There are various reasons for this. Most obviously, there has been a shift in political sensibilities now that there has been some reflection, and the idea that Parliament would sanction asking people for their opinion and then ignore it seems to fly in the face of popular democracy. Moreover, about 70% of constituencies had Leave majorities, so those thinking to be re-elected would be given a very big stick to their opponents.

Thus, even if the Government does lose its appeal, the result will be one where Parliament has to give its approval, which it will almost certainly so do. With a Supreme Court ruling possible by Christmas, that leaves enough time for a vote, even for an entire Bill. The latter would involve the Lords, who might delay a bit, but ultimately would be bound by the Parliament Acts, unless they wanted to shorten the path to their own reform.

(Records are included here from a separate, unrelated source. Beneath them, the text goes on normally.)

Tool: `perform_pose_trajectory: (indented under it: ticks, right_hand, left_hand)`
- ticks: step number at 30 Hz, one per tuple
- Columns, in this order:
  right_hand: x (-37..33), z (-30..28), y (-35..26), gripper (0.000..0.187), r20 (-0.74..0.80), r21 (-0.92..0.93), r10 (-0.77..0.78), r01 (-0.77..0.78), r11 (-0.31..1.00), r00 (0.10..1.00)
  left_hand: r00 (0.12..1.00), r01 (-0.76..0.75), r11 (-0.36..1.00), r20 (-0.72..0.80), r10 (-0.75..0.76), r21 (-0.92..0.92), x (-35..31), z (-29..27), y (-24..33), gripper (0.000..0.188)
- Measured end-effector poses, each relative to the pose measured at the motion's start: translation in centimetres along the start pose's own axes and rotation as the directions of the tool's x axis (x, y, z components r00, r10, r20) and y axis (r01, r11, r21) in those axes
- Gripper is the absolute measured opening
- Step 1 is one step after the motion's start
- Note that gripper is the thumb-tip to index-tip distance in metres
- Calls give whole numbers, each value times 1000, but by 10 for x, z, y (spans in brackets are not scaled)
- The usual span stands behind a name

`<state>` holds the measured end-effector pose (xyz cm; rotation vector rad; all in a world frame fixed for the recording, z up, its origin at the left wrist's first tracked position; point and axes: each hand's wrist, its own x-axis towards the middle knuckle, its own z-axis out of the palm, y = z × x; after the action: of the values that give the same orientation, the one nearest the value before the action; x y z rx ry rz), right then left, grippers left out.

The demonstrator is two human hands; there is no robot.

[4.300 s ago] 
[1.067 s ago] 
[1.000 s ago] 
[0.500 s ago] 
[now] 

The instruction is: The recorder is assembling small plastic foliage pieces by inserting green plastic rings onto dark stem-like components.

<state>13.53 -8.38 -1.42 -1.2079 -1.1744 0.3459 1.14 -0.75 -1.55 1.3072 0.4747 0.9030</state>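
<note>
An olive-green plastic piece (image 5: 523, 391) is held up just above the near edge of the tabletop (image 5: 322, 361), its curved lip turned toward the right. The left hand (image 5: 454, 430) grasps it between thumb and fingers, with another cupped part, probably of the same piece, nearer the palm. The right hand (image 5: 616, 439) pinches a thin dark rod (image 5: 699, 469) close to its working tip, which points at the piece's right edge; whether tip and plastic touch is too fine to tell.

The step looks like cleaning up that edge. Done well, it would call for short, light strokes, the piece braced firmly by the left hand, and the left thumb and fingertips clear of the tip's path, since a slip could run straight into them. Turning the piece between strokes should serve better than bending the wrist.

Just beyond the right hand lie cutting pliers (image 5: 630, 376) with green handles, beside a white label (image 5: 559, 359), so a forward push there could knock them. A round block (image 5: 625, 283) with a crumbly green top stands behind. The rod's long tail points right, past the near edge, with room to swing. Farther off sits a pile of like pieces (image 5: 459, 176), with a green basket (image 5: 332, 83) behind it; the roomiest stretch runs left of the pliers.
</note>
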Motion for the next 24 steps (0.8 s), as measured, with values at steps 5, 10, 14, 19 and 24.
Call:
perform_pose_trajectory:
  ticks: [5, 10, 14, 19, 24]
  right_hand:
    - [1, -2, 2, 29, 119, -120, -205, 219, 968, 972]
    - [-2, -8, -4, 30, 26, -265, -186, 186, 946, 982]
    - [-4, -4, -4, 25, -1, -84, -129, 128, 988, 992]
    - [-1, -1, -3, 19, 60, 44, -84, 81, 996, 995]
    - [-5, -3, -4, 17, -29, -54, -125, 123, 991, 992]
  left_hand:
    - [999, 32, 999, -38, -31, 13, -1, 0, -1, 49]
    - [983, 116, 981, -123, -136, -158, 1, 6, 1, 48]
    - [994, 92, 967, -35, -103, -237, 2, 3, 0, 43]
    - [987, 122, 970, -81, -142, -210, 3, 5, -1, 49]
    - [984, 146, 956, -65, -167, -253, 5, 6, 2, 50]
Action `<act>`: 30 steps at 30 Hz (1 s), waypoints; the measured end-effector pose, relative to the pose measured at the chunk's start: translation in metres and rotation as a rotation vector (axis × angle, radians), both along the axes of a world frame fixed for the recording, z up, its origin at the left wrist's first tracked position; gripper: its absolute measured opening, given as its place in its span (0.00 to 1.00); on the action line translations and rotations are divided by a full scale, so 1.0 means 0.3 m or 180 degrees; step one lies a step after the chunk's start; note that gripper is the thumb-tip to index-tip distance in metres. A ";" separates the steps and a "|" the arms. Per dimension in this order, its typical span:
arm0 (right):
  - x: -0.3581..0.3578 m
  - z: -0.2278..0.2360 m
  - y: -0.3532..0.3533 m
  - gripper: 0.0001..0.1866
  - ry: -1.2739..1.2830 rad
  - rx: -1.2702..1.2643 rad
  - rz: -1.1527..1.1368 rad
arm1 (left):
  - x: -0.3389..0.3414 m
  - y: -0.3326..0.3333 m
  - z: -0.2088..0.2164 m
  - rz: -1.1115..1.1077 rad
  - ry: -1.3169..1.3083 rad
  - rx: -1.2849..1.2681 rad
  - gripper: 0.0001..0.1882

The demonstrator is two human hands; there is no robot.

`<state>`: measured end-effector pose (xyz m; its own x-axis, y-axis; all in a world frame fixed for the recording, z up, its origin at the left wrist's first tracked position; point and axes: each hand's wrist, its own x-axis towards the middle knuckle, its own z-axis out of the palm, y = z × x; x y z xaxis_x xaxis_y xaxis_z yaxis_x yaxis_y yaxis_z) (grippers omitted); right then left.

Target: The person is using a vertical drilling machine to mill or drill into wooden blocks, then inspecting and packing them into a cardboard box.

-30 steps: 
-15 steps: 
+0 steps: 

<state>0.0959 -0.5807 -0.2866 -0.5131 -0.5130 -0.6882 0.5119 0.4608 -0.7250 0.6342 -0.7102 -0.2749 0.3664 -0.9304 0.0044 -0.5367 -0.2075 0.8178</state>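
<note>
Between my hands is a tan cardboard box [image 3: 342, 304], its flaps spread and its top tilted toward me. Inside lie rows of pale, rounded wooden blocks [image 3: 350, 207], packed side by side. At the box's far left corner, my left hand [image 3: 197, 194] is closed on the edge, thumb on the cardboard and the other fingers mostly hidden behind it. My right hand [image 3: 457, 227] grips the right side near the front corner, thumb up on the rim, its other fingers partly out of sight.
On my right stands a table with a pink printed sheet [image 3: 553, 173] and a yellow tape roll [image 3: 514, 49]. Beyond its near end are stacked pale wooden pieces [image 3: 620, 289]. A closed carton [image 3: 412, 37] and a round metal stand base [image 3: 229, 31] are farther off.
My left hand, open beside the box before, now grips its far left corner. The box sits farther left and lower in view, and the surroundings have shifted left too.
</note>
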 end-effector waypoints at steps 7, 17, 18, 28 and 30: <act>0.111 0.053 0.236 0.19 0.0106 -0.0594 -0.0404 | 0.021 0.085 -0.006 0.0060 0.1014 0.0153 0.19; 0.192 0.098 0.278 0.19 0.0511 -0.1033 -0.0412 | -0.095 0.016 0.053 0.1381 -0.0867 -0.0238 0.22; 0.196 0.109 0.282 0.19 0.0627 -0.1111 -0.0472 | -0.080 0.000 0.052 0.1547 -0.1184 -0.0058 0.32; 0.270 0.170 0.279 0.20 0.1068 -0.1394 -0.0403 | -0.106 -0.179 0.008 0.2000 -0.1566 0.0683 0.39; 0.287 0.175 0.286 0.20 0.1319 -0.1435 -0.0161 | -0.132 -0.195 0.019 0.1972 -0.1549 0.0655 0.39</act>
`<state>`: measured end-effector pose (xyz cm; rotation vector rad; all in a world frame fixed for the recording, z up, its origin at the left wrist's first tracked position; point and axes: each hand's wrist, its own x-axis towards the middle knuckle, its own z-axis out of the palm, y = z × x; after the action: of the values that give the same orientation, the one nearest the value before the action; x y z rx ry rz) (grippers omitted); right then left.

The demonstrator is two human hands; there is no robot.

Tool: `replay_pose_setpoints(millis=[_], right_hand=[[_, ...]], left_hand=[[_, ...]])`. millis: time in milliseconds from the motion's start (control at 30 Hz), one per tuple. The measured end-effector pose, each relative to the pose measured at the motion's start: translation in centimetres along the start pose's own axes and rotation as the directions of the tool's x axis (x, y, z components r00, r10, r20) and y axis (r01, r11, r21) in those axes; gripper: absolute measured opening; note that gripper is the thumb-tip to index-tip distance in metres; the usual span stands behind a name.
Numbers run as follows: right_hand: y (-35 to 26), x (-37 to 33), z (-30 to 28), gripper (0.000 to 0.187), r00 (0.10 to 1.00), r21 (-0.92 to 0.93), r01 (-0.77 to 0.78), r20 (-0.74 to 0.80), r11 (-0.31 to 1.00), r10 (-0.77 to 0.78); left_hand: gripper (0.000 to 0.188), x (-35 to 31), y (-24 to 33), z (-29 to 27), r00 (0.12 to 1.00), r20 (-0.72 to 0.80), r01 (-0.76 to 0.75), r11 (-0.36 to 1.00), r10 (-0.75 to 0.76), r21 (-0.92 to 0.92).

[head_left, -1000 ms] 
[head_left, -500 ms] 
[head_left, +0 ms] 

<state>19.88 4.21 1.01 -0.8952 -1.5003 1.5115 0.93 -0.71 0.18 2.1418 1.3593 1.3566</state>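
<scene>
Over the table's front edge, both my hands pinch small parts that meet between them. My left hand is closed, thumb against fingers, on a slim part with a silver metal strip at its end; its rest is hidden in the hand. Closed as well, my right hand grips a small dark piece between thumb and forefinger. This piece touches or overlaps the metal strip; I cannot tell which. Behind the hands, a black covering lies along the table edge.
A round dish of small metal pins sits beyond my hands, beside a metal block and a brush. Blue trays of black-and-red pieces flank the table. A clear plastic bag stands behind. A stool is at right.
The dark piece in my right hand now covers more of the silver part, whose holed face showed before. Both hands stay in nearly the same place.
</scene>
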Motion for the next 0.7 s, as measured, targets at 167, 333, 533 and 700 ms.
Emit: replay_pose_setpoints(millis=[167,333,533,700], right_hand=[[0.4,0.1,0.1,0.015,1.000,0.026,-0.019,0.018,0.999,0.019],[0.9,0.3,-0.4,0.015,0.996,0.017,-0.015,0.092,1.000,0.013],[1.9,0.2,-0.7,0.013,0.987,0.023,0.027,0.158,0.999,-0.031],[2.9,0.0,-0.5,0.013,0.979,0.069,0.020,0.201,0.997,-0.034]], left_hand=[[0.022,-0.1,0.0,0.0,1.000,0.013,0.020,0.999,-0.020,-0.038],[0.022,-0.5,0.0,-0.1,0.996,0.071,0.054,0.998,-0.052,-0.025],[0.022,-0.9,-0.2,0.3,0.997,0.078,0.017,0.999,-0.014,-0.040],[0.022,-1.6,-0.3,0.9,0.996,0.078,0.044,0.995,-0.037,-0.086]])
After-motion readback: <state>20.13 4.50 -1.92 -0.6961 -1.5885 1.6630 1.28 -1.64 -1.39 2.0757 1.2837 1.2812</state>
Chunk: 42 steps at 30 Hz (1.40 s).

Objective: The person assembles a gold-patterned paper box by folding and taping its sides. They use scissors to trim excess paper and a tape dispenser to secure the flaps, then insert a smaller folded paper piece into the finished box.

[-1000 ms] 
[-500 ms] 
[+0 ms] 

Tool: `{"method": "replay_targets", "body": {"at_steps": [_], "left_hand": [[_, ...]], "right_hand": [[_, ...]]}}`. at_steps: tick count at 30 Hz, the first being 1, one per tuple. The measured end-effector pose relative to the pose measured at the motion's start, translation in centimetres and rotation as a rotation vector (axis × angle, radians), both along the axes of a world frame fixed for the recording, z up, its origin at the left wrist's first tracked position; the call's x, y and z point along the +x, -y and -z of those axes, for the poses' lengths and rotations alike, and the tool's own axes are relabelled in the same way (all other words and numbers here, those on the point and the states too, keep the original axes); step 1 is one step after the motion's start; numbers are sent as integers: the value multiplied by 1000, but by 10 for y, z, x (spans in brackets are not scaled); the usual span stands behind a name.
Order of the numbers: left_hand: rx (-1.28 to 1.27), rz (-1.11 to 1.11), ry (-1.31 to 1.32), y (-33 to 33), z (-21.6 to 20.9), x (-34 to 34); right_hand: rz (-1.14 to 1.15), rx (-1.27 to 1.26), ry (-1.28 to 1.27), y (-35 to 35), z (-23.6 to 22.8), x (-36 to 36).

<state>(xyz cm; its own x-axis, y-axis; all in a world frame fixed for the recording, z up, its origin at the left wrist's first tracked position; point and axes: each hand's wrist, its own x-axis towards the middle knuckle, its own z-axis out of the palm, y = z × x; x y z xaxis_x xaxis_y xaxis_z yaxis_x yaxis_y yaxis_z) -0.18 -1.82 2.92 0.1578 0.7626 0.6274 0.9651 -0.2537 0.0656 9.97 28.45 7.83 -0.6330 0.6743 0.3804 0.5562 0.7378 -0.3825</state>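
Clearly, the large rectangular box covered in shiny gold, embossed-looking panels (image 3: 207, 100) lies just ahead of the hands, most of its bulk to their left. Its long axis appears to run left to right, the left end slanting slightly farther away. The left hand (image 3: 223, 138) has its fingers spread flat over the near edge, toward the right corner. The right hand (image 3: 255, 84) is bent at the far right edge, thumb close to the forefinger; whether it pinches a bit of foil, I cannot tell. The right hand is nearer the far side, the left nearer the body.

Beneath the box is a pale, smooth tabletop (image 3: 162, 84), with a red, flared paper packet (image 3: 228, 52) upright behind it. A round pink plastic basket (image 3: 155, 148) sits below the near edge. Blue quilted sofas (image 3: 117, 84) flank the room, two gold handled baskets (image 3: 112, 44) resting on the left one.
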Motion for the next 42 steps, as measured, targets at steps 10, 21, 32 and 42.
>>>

There is a possible complication, should the Supreme Court decide to make a referral to the EU’s Court of Justice. This might be necessary if the reversibility of Article 50 became an issue, perhaps because the Government changed its position. However, even here the expedited process now available would allow for a three month turnaround, so the end-March deadline set by Theresa May is still possible. Which is good, because the thought of having to delay because of an ECJ ruling already drives Leavers wild with anger.

Of course, the irony in all this is that the entire case is about ensuring democratic oversight and control, the very agenda advanced by Leave. The key decision has already been taken, by the people in the referendum. Parliament cannot reasonably stand in its way, and the ECJ cannot do anything that impinges on the UK’s sovereign rights.

What might now change is the nature of the process.

Parliament might now get a vote, but it will also get a voice. It’s not hard to imagine pro-Remain Tories working with the opposition to demand much closer scrutiny and approval processes in the negotiations: the very ‘running commentary’ that has been so frequently held back. While the impact of that scrutiny might be weakened by the continued failure of the Labour party to work actively in holding the government to account, it is still something of value for the UK.

So the destination remains the same, but how we get there might be about to change.